The European Central Bank’s balance sheet shrank to the smallest in almost a year after euro-area banks started to repay emergency ECB loans.
The balance sheet dropped 159.1 billion ($215.1 billion) to 2.77 trillion euros in the week ended Feb. 1, the Frankfurt-based ECB said in a statement today. That’s the lowest level since Feb. 24 last year. ECB lending to banks declined 140.8 billion to 1.02 trillion.
The ECB’s balance sheet is shrinking just as the Federal Reserve and Bank of Japan expand theirs through further monetary stimulus. That’s pushing the euro higher, threatening to undermine European exports and a recovery from recession. The single currency has gained more than 3.5 percent against the dollar since Jan. 9 to as high as $1.3568 today.

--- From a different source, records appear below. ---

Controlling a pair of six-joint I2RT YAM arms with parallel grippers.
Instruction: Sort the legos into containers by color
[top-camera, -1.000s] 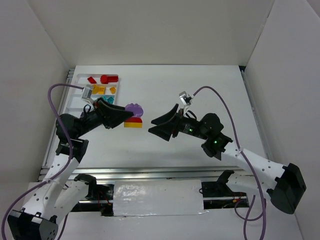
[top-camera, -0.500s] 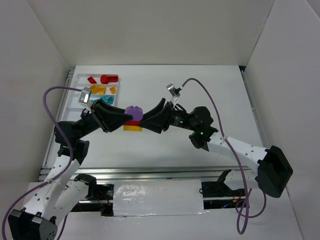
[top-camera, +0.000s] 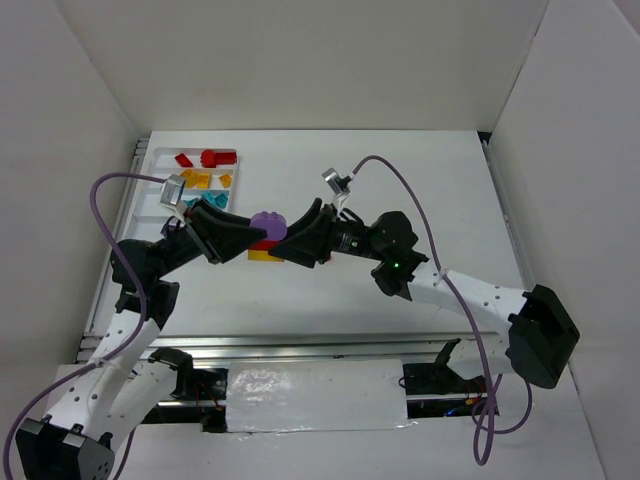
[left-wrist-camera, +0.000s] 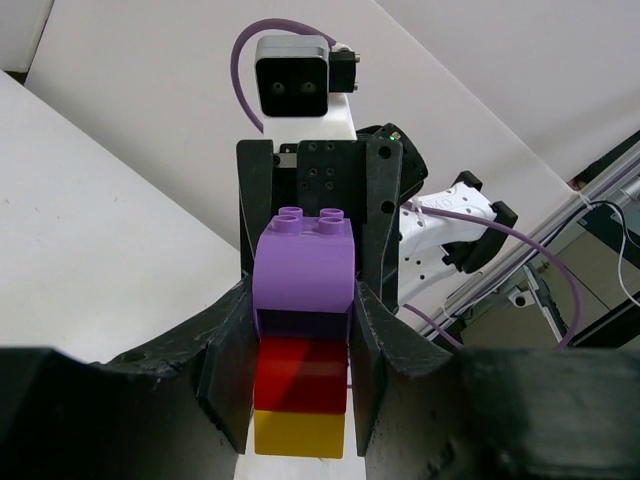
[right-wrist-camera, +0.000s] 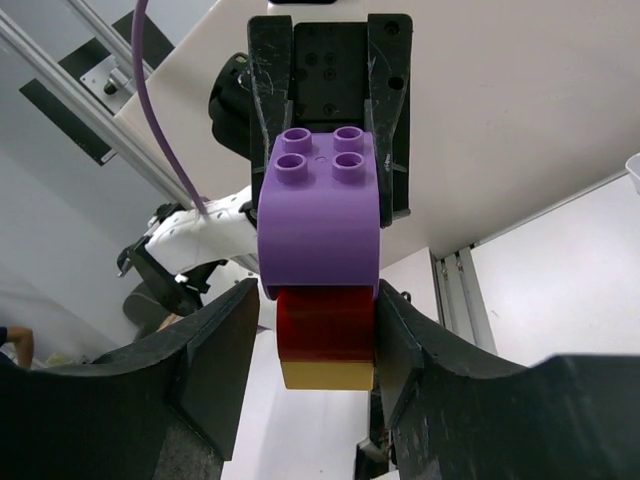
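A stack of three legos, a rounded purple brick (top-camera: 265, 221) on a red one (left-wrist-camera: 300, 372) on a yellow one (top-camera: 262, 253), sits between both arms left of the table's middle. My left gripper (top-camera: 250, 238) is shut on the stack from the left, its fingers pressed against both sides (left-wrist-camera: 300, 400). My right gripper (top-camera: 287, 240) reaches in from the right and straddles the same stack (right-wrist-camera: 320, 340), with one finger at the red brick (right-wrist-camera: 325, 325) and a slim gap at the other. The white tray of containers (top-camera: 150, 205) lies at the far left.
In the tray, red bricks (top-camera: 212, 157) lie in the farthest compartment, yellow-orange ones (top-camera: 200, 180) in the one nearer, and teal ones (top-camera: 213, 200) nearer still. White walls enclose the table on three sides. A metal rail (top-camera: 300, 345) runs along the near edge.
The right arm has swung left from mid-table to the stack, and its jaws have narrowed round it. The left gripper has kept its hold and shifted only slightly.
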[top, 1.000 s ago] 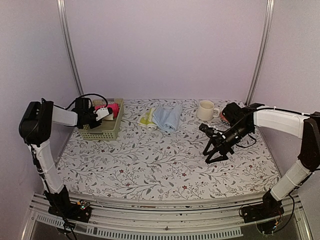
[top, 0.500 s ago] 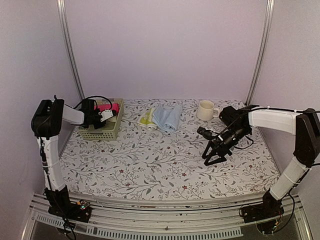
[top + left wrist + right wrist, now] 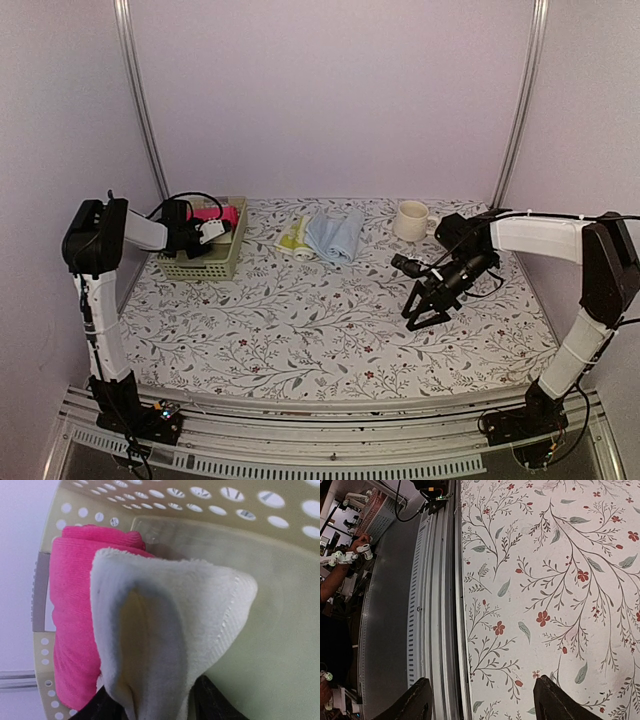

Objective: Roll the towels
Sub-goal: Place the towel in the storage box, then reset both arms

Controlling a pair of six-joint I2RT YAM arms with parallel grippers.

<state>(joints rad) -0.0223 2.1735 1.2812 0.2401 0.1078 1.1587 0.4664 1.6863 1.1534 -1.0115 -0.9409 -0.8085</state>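
Note:
In the left wrist view a rolled cream-white towel (image 3: 165, 630) lies in the pale green basket (image 3: 280, 630), next to a rolled hot pink towel (image 3: 72, 625). My left gripper (image 3: 157, 707) has a black finger on each side of the cream roll's near end. Whether they still press it I cannot tell. From above, the left gripper (image 3: 205, 230) reaches into the basket (image 3: 205, 265) at the back left. A light blue towel (image 3: 335, 235) and a pale yellow-green towel (image 3: 293, 237) lie flat at the back centre. My right gripper (image 3: 420, 318) hovers open over the cloth on the right, holding nothing.
A cream mug (image 3: 410, 220) stands at the back right, behind the right arm. The flowered tablecloth (image 3: 560, 580) ends at the metal front rail (image 3: 435, 605), which shows below the right gripper (image 3: 480, 700).
The left arm has swung in and lowered the cream towel into the basket beside the pink one. The right gripper has drifted slightly left and nearer.

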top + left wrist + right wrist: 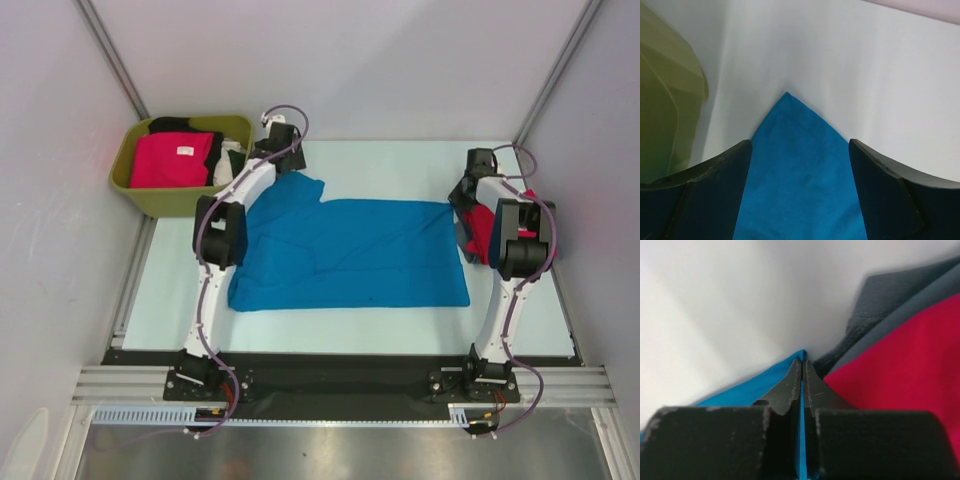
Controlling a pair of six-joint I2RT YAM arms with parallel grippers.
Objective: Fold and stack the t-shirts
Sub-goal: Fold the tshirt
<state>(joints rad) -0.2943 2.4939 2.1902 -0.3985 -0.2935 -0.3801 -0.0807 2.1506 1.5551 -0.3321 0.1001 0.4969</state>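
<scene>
My right pincer (802,365) is clamped tight on the far right corner of the blue t-shirt (350,255); in my right wrist view a thin strip of the blue cloth (801,440) runs up between the two closed fingers. My left pincer (800,165) stands wide apart over the shirt's far left corner. The pointed tip of blue cloth (795,165) lies flat on the counter (840,60) between my two fingers and neither one touches it.

Seen from above, the blue t-shirt is spread across the middle of the counter (350,325), lying between my two arms, with a few creases on its left half.

Just beside my right pincer (460,205) is a red t-shirt (905,370), with a dark grey cloth (890,300) against its far edge. The blue corner I grip touches that pile.

At the far left corner, just beside my left pincer (275,140), sits the olive-green tub (180,203). In it lie a crimson-pink t-shirt (172,160) with a small white label, a black t-shirt (175,124) behind it and a white one (230,160) to its right.
</scene>
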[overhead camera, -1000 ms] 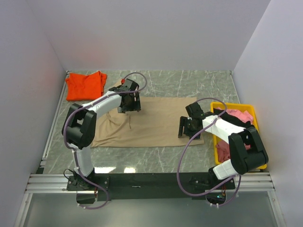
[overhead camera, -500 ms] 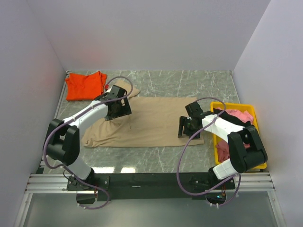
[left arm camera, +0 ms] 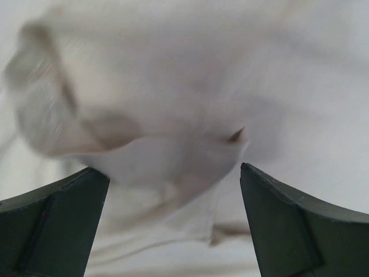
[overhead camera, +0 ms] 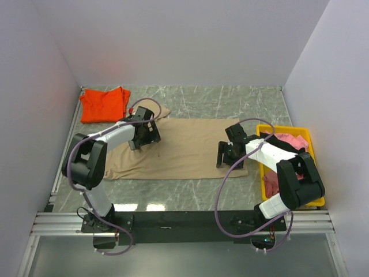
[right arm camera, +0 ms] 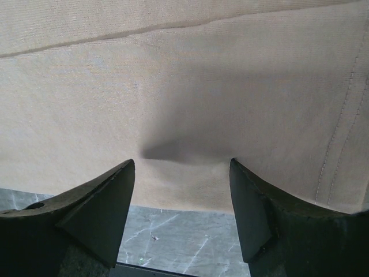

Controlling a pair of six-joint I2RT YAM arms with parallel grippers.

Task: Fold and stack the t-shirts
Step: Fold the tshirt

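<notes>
The left fingers (left arm camera: 52, 225) stand wide apart with nothing between them. Under them lies a rumpled, blurred bunch of the tan-beige t-shirt (left arm camera: 190, 86); whether they touch it cannot be told. The right fingers (right arm camera: 86, 213) are also spread wide and hold nothing. A small shadowed pucker of the same cloth sits in the gap, the shirt's edge is just towards 6 o'clock, and the grey marbled surface (right arm camera: 173, 248) shows beyond it.

In the top view the tan-beige shirt is spread across the middle of the surface. The left fingers are over its 10 o'clock part and the right fingers are at its 4 o'clock corner. A folded orange-red t-shirt (overhead camera: 104, 105) lies apart in the 10 o'clock corner. At 3 o'clock, just beside the tan shirt, a yellow tray (overhead camera: 286, 128) holds pink t-shirts (overhead camera: 291, 141) and some dark cloth (overhead camera: 268, 137).
</notes>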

Investor confidence has improved since ECB President Mario Draghi pledged in July last year to do whatever it takes to safeguard the euro and as signs emerge that the worst of the sovereign debt crisis may have passed.
Banks last week started repaying the three-year loans that the ECB offered them a year ago to prevent a credit crunch. Some 278 banks used the first early-repayment opportunity to return 137.2 billion euros.
“Banks are in a stronger position now and don’t need the ECB as much any more,” said Richard Barwell, senior European economist at Royal Bank of Scotland Plc in London. “The loan repayment and the subsequent shrinking of the ECB balance sheet are more signs that the financial system is healing.”
The ECB’s balance sheet is still bigger than the Fed’s $3 trillion and eclipses the 2.6 trillion-euro gross domestic product of Germany, Europe’s largest economy.
The balance sheet records all the assets and liabilities on the books of the ECB and the 17 national central banks of the euro area that conduct market operations on its behalf. It swelled to more than 3 trillion euros in March last year following the ECB’s second three-year loan to banks.
While those operations have “proven to be very powerful,” they aren’t “free of pitfalls,” ECB Executive Board member Peter Praet said last week.
“The use of refinancing operations with a very long maturity results in an immediate expansion of the balance sheet when implemented” and “such an expansion is not without challenges for central bank communication and for managing inflation expectations,” he said.